§ **Directions**: Output the listing word for word, minus pictures.

Start of Block

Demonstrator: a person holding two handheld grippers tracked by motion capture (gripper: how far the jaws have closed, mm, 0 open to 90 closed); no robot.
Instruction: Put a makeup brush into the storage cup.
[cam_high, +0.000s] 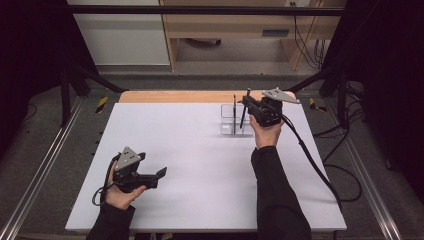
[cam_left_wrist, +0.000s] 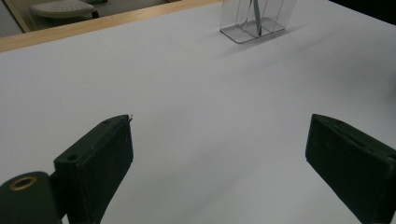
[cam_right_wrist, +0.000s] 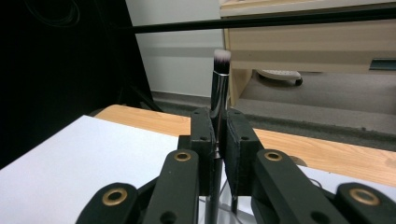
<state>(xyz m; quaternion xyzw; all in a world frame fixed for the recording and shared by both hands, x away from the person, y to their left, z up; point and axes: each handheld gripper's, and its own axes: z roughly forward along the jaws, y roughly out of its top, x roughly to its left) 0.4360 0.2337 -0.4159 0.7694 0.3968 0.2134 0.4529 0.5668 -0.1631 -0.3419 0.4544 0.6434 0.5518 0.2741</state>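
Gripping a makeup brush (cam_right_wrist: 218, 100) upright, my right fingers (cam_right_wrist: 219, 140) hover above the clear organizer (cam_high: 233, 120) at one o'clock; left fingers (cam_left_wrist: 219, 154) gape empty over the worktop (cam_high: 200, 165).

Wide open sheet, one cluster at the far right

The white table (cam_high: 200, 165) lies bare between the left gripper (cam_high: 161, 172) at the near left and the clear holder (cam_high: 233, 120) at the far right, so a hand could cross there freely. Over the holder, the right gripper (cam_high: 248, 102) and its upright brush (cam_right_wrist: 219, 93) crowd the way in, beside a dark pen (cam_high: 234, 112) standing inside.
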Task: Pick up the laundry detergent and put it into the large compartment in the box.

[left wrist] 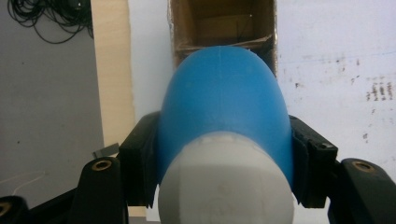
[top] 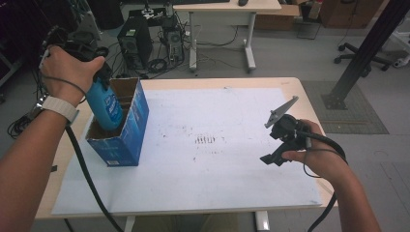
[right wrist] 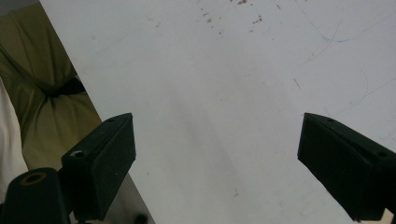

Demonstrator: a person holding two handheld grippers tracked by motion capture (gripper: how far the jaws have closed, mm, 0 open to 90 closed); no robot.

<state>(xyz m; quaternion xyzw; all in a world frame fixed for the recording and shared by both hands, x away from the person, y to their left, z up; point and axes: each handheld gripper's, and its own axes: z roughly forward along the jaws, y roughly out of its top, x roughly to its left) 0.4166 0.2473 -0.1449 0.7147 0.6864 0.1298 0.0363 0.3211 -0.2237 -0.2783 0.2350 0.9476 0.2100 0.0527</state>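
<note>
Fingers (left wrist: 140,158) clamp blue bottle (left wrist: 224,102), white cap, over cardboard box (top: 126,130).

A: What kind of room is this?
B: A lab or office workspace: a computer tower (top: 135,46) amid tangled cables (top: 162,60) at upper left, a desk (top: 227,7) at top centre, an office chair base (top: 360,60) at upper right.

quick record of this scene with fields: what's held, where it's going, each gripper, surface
held: blue bottle with white cap, clamped between the jaws of the left gripper
target: open blue cardboard box, bottle's lower end inside the near compartment
left gripper: shut on the bottle, above the box
right gripper: open, nothing between the jaws, over the white mat
surface: wooden table under the mat
</note>
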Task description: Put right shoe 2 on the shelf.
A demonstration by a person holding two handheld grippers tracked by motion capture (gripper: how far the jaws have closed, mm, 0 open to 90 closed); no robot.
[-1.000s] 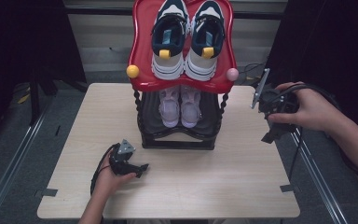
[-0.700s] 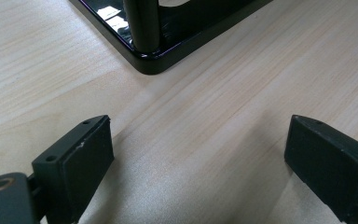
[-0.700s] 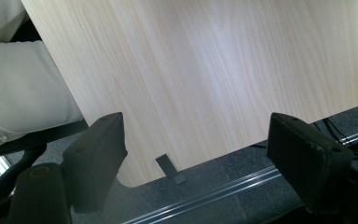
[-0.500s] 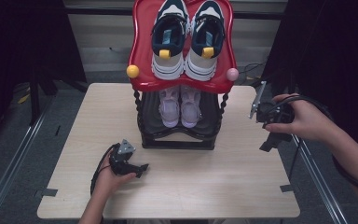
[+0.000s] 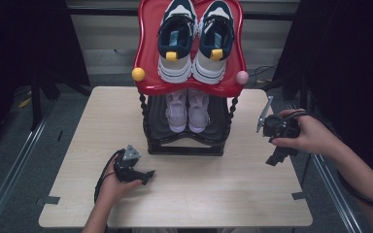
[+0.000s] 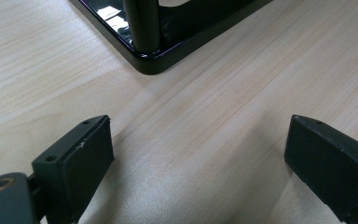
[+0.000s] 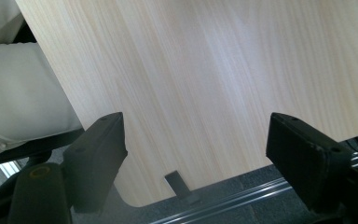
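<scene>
A two-tier shoe rack (image 5: pixel 189 145) stands at the back middle of the table. A navy-and-white pair of sneakers (image 5: pixel 194 41) lies on its red top shelf (image 5: pixel 148 63), and a pale pink pair (image 5: pixel 188 110) sits on the dark lower shelf. My left gripper (image 5: pixel 147 174) rests on the table in front of the rack's left corner, open and empty (image 6: pixel 200 140), facing the black base corner and post (image 6: pixel 142 28). My right gripper (image 5: pixel 277 156) is held over the table's right edge, open and empty (image 7: pixel 198 135), looking down at the front right corner.
The wooden table (image 5: pixel 223 194) is bare in front of the rack. A yellow knob (image 5: pixel 138 74) and a pink knob (image 5: pixel 242 77) stick out at the red shelf's corners. Tape marks (image 7: pixel 177 183) sit at the table's corners. The person's lap (image 7: pixel 23 93) is beside the table edge.
The right hand has come down and slightly inward with its gripper, towards the table's right edge. The left gripper has stayed where it was.
</scene>
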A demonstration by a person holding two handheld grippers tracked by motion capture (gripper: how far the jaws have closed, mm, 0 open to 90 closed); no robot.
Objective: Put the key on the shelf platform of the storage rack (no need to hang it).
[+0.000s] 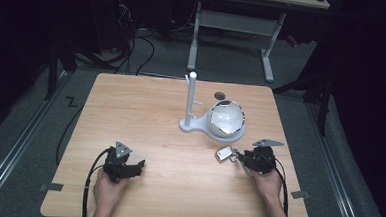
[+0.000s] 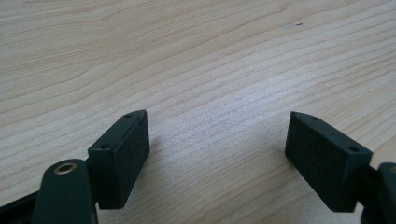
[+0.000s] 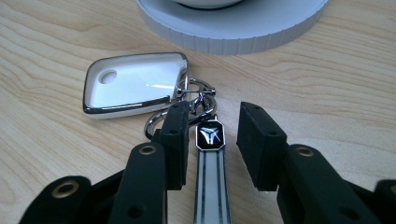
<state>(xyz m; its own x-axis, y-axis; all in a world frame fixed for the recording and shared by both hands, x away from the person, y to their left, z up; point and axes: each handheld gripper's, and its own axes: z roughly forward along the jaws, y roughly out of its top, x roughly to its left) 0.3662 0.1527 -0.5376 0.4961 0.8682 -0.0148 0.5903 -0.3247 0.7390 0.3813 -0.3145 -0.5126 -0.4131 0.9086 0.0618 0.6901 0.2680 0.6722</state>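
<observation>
A glossy white car key fob with a chrome-edged rim (image 3: 135,84) lies flat on the pale wood-grain table (image 1: 145,116), near the person's right side and just in front of a white round-based stand holding a shiny mirrored ball (image 1: 226,119). From the fob's corner run linked silver metal rings (image 3: 196,98), and from them a narrow striped strap with a black metal emblem tag (image 3: 210,137), laid straight back toward the right gripper (image 3: 212,140).

The right gripper's black fingers (image 3: 175,140) are partly open, straddling the strap; the strap lies between them, with a clear gap on one side, and the pads do not appear to be pressing it yet. The left gripper (image 2: 217,154) rests low over bare table at the person's left, its fingers wide apart and empty.

The bundle looks light. The fob's shell is likely hard and slippery, and too wide and flat to pinch easily. The strap is probably the best hold: thin, flat, somewhat flexible. Lifted by it, the fob would likely dangle and swing from the loose rings.
</observation>
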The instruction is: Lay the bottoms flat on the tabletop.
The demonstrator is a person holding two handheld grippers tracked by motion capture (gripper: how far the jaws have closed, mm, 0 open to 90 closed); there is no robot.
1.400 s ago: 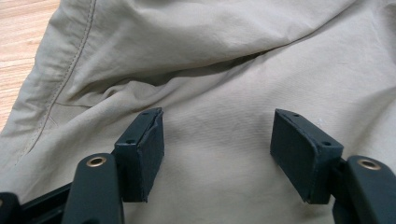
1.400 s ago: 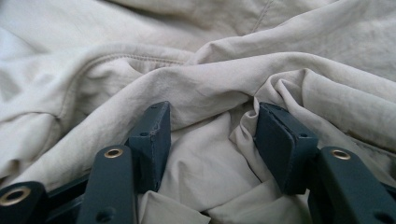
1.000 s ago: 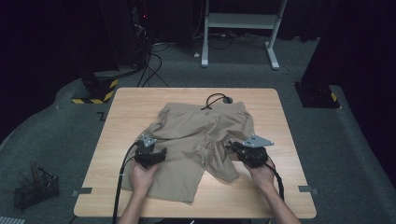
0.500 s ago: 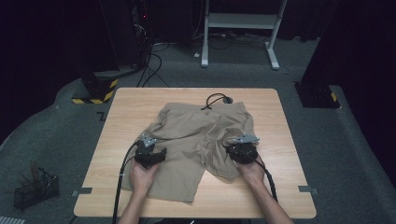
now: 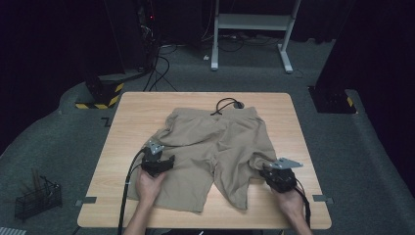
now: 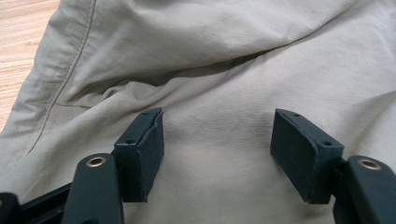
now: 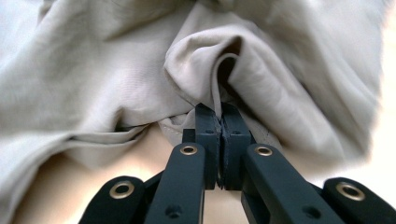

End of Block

§ **Expected answer**:
Demonstrator: a person holding two handheld grippers tracked by motion capture (gripper: how far the jaws have closed, mm, 0 open to 90 closed); no robot.
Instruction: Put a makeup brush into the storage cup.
[cam_high, +0.000s] 
[cam_left_wrist, +0.000s] 
[cam_right_wrist, +0.000s] 
<state>(xyz m; quaternion xyzw; all in a world frame fixed for the recording and shared by both hands, x away from the person, y to their left, z up; point and axes: each handheld gripper's, and its own axes: z roughly forward along the jaws, y roughly out of its top, x roughly to its left) 0.4360 0.2337 -0.4159 0.7694 0.3968 0.2134 0.4529 0.5668 -0.1631 -0.3419 0.4544 0.6434 0.5518 0.2741</state>
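Gripping a makeup brush (cam_right_wrist: 218, 100) upright, my right fingers (cam_right_wrist: 219, 140) hover above the clear organizer (cam_high: 233, 120) at one o'clock; left fingers (cam_left_wrist: 219, 154) gape empty over the worktop (cam_high: 200, 165).

Wide open sheet, one cluster at the far right

The white table (cam_high: 200, 165) lies bare between the left gripper (cam_high: 161, 172) at the near left and the clear holder (cam_high: 233, 120) at the far right, so a hand could cross there freely. Over the holder, the right gripper (cam_high: 248, 102) and its upright brush (cam_right_wrist: 219, 93) crowd the way in, beside a dark pen (cam_high: 234, 112) standing inside.
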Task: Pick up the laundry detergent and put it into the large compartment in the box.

[left wrist] 
[top] 
[right wrist] 

Demonstrator: a person holding two handheld grippers tracked by motion capture (gripper: how far the jaws have closed, mm, 0 open to 90 closed); no robot.

<state>(xyz m; quaternion xyzw; all in a world frame fixed for the recording and shared by both hands, x away from the person, y to their left, z up; point and axes: each handheld gripper's, and its own axes: z roughly forward along the jaws, y roughly out of its top, x roughly to its left) 0.4166 0.2473 -0.1449 0.7147 0.6864 0.1298 0.0363 0.3211 -0.2237 -0.2783 0.2350 0.9476 0.2100 0.0527</state>
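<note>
Fingers (left wrist: 140,158) clamp blue bottle (left wrist: 224,102), white cap, over cardboard box (top: 126,130).

A: What kind of room is this?
B: A lab or office workspace: a computer tower (top: 135,46) amid tangled cables (top: 162,60) at upper left, a desk (top: 227,7) at top centre, an office chair base (top: 360,60) at upper right.

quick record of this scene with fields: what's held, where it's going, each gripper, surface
held: blue bottle with white cap, clamped between the jaws of the left gripper
target: open blue cardboard box, bottle's lower end inside the near compartment
left gripper: shut on the bottle, above the box
right gripper: open, nothing between the jaws, over the white mat
surface: wooden table under the mat
</note>
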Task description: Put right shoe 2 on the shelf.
A demonstration by a person holding two handheld grippers tracked by motion capture (gripper: how far the jaws have closed, mm, 0 open to 90 closed); no robot.
[-1.000s] 
[-0.700s] 
[-0.700s] 
[-0.500s] 
[+0.000s] 
[+0.000s] 
[+0.000s] 
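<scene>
A two-tier shoe rack (image 5: pixel 189 145) stands at the back middle of the table. A navy-and-white pair of sneakers (image 5: pixel 194 41) lies on its red top shelf (image 5: pixel 148 63), and a pale pink pair (image 5: pixel 188 110) sits on the dark lower shelf. My left gripper (image 5: pixel 147 174) rests on the table in front of the rack's left corner, open and empty (image 6: pixel 200 140), facing the black base corner and post (image 6: pixel 142 28). My right gripper (image 5: pixel 277 156) is held over the table's right edge, open and empty (image 7: pixel 198 135), looking down at the front right corner.
The wooden table (image 5: pixel 223 194) is bare in front of the rack. A yellow knob (image 5: pixel 138 74) and a pink knob (image 5: pixel 242 77) stick out at the red shelf's corners. Tape marks (image 7: pixel 177 183) sit at the table's corners. The person's lap (image 7: pixel 23 93) is beside the table edge.
The right hand has come down and slightly inward with its gripper, towards the table's right edge. The left gripper has stayed where it was.
</scene>
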A demonstration by a person holding two handheld grippers tracked by motion capture (gripper: how far the jaws have closed, mm, 0 open to 90 closed); no robot.
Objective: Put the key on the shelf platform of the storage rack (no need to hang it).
[+0.000s] 
[+0.000s] 
[+0.000s] 
<state>(xyz m; its own x-axis, y-axis; all in a world frame fixed for the recording and shared by both hands, x away from the person, y to their left, z up; point and axes: each handheld gripper's, and its own axes: z roughly forward along the jaws, y roughly out of its top, x roughly to its left) 0.3662 0.1527 -0.5376 0.4961 0.8682 -0.0148 0.5903 -0.3247 0.7390 0.3813 -0.3145 -0.5126 -0.4131 0.9086 0.0618 0.6901 0.2680 0.6722</state>
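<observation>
A glossy white car key fob with a chrome-edged rim (image 3: 135,84) lies flat on the pale wood-grain table (image 1: 145,116), near the person's right side and just in front of a white round-based stand holding a shiny mirrored ball (image 1: 226,119). From the fob's corner run linked silver metal rings (image 3: 196,98), and from them a narrow striped strap with a black metal emblem tag (image 3: 210,137), laid straight back toward the right gripper (image 3: 212,140).

The right gripper's black fingers (image 3: 175,140) are partly open, straddling the strap; the strap lies between them, with a clear gap on one side, and the pads do not appear to be pressing it yet. The left gripper (image 2: 217,154) rests low over bare table at the person's left, its fingers wide apart and empty.

The bundle looks light. The fob's shell is likely hard and slippery, and too wide and flat to pinch easily. The strap is probably the best hold: thin, flat, somewhat flexible. Lifted by it, the fob would likely dangle and swing from the loose rings.
</observation>
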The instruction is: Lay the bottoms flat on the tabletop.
The demonstrator is a person holding two handheld grippers tracked by motion capture (gripper: how far the jaws have closed, mm, 0 open to 90 closed); there is no robot.
1.400 s ago: 
1.400 s ago: 
1.000 s ago: 
0.500 s ago: 
now: 
now: 
now: 

Nothing else is required to complete the output.